The obsessions will get you every time when they’re not human-and sometimes, Sara thought, when they are.

She flipped off the small tape recorder with the remarks she had made to herself that morning immediately after Eleanor Holmes had left her office. Eleanor was a thirty-two-year-old woman with an eating disorder who was only now beginning to struggle with the fact that when she was eight she’d spent a full day alone at a New York State Thruway rest area because neither of her divorced parents was willing to cave in to the other and go pick her up. Her father had left her there a day early and just presumed that her mother would drop everything and come get her: Mom hadn’t. Mom had refused to be bullied by her ex-husband and wouldn’t change her plans. It was a game of chicken, and one result was that little Eleanor had lived on whopping plates of nachos in cheese sauce that day, because she was afraid she would be abducted if she left the rest area’s snack shop and cafeteria. The woman believed now-and Sara thought there was some truth to this-that this was why she had become a compulsive eater and tried to use food to reduce anxiety and stress.
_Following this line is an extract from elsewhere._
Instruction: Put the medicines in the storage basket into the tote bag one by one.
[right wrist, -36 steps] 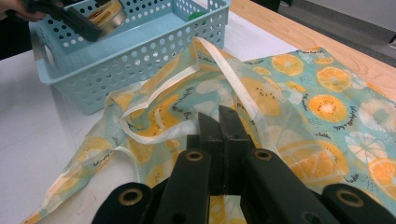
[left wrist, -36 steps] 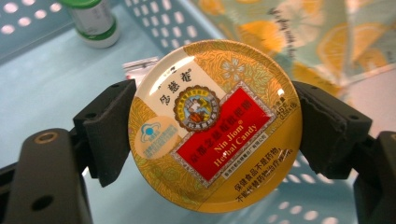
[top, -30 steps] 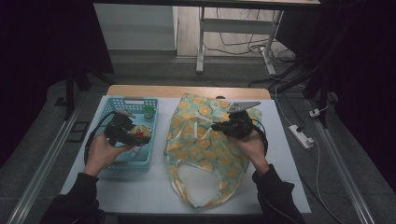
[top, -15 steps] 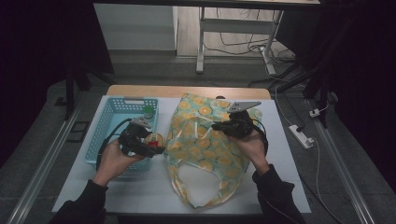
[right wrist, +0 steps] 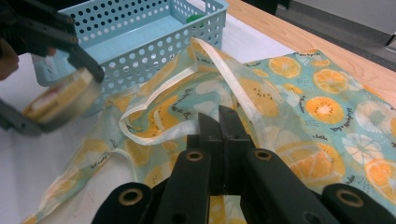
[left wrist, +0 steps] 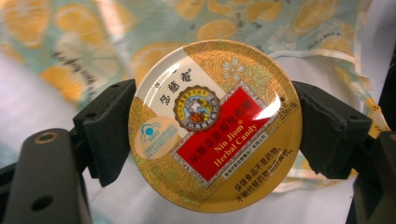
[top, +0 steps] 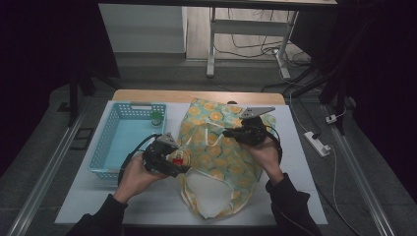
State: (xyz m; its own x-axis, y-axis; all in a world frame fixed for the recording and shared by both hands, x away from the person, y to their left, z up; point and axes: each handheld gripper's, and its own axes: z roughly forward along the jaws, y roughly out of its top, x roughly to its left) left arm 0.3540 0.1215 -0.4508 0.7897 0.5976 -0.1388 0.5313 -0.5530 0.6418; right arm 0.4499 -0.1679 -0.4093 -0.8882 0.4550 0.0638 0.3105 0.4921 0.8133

Sara closed her eyes. Upstairs she presumed that Willow was sleeping as deeply as Patrick, while John was…

John was probably staring at the pages in his book in bed. She’d noticed lately that it took him long minutes to turn the pages in whatever novel or history he was reading. When she’d first noticed the trend in their bed two or three weeks ago, she had presumed he had fallen asleep and that was why he had been on, say, page 216 for fifteen minutes. But then she’d realized that his eyes were open, staring aimlessly at the wallpaper or the window-a blank screen, inevitably, because the shades would be drawn-or simply the foot of their bed.
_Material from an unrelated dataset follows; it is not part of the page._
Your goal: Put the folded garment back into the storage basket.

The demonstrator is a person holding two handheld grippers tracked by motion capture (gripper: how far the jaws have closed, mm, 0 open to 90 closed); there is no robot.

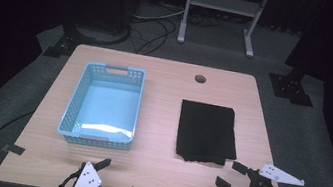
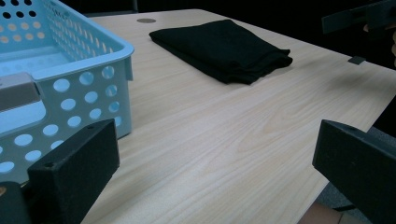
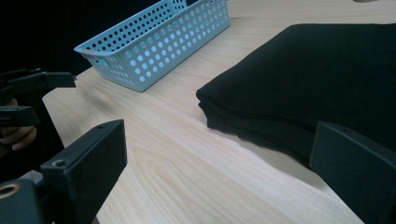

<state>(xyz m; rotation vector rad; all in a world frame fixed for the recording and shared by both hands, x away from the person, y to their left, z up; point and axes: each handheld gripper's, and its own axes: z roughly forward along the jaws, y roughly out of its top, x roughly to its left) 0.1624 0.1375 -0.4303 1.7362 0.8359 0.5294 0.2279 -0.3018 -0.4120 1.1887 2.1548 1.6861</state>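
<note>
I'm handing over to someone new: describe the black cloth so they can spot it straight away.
Start from the wooden table. On its left half stands a light blue perforated basket; on the right half, apart from the basket, lies the black cloth, just beyond the right tongs. It is folded into a flat, layered rectangle, the one soft, dark thing on the pale tabletop.

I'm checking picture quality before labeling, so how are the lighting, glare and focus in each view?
High view: the table is lit while the surroundings are dark, with a glare patch on the basket floor. Left gripper view: the cloth is an almost detail-free black, and the near jaws look soft. Right gripper view: cloth folds barely readable, basket holes sharp.
</note>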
She hadn’t spoken to Spencer since they’d left New Hampshire five weeks ago, and she knew John hadn’t, either. This was yet another source of torment for her poor husband. It was a wonder he hadn’t become a compulsive eater himself. (Instead, alas, he’d simply lost almost all of his appetite.) She tried to imagine how the brothers-in-laws’ feud-though it was actually a pretty one-sided squabble since John wanted desperately to be on speaking terms with Spencer-would play itself out. She had to believe that the next time they saw each other would not be in five or ten or fifteen years. This lawsuit would have to bring them together at some point, wouldn’t it? And what about Christmas in three months or the Seton New England Boot Camp next summer? The McCulloughs actually didn’t visit them all that often in Vermont, largely because when they came north everyone gathered at Nan’s place in New Hampshire, but Sara and Willow and John had a long history of seeing the McCulloughs in Manhattan. Willow loved New York City, and the three of them went there at least twice a year and stayed at Nan’s. They’d see lots of Catherine and Charlotte and-when he was in town-Spencer.

Still, Sara guessed that it was possible with a man as stubborn as Spencer that he’d find a way never to speak to her husband again. It was, of course, ridiculous. Childish and ridiculous. And it was only making things worse.
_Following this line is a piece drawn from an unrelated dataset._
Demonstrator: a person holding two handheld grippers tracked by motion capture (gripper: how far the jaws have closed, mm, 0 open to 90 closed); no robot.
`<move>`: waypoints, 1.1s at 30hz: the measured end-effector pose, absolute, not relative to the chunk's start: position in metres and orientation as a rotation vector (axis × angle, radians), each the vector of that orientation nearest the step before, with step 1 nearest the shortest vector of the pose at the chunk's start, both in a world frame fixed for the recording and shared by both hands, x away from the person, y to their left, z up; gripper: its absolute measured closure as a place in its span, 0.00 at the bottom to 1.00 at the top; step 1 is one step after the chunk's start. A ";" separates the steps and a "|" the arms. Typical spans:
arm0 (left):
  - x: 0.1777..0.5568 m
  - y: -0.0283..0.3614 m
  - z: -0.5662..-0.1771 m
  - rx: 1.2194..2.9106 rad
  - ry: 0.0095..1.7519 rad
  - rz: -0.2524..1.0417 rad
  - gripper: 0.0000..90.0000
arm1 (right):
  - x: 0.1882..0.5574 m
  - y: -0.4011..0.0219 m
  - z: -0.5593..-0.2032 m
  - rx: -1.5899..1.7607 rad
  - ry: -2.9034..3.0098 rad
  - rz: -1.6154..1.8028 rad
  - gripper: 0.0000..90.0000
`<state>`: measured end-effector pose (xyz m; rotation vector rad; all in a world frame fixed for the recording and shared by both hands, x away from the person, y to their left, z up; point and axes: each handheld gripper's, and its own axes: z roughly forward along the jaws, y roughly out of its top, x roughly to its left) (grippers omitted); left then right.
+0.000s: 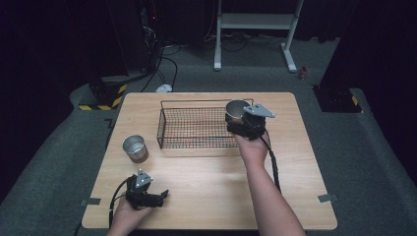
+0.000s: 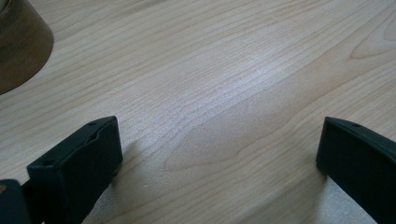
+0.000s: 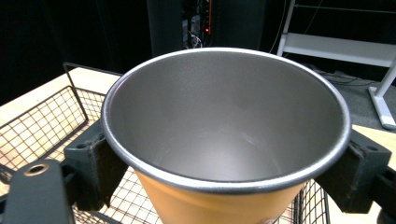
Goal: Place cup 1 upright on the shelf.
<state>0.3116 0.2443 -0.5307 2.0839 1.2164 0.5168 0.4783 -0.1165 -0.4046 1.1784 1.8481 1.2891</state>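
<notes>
right gripper: fingers clamp metal cup over wire basket | left gripper: fingers spread, empty, on counter | second cup nearby

no legible text, labels or numbers; the steel cups and wire basket appear unmarked, though views are dim.

Second cup left of basket

A lab: dark curtains, equipment rack, hazard-taped stands.
</notes>
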 end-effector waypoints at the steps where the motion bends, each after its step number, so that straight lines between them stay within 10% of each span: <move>1: 0.312 0.244 -0.531 2.084 1.216 0.517 0.01 | 0.480 -0.116 -0.405 1.184 1.850 1.288 0.15; 33: 0.312 0.244 -0.531 2.088 1.213 0.513 0.00 | 0.511 -0.097 -0.444 1.277 1.957 1.143 0.15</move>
She was about to head upstairs herself and get ready for bed, when she heard a knock so soft on the living room door that she knew instantly it was Willow. The girl was awake, after all.

“Come in,” she said, just loud enough to be heard through the door.

Willow’s bangs were falling across her eyes, and she was squinting against the light in the living room. Though it was only the middle of September, it had been chilly the last couple of days and the girl had started to wear her winter nightgown, a red and white Lanz which last year had dragged on the floor but now, Sara noticed, didn’t even reach her daughter’s small ankles.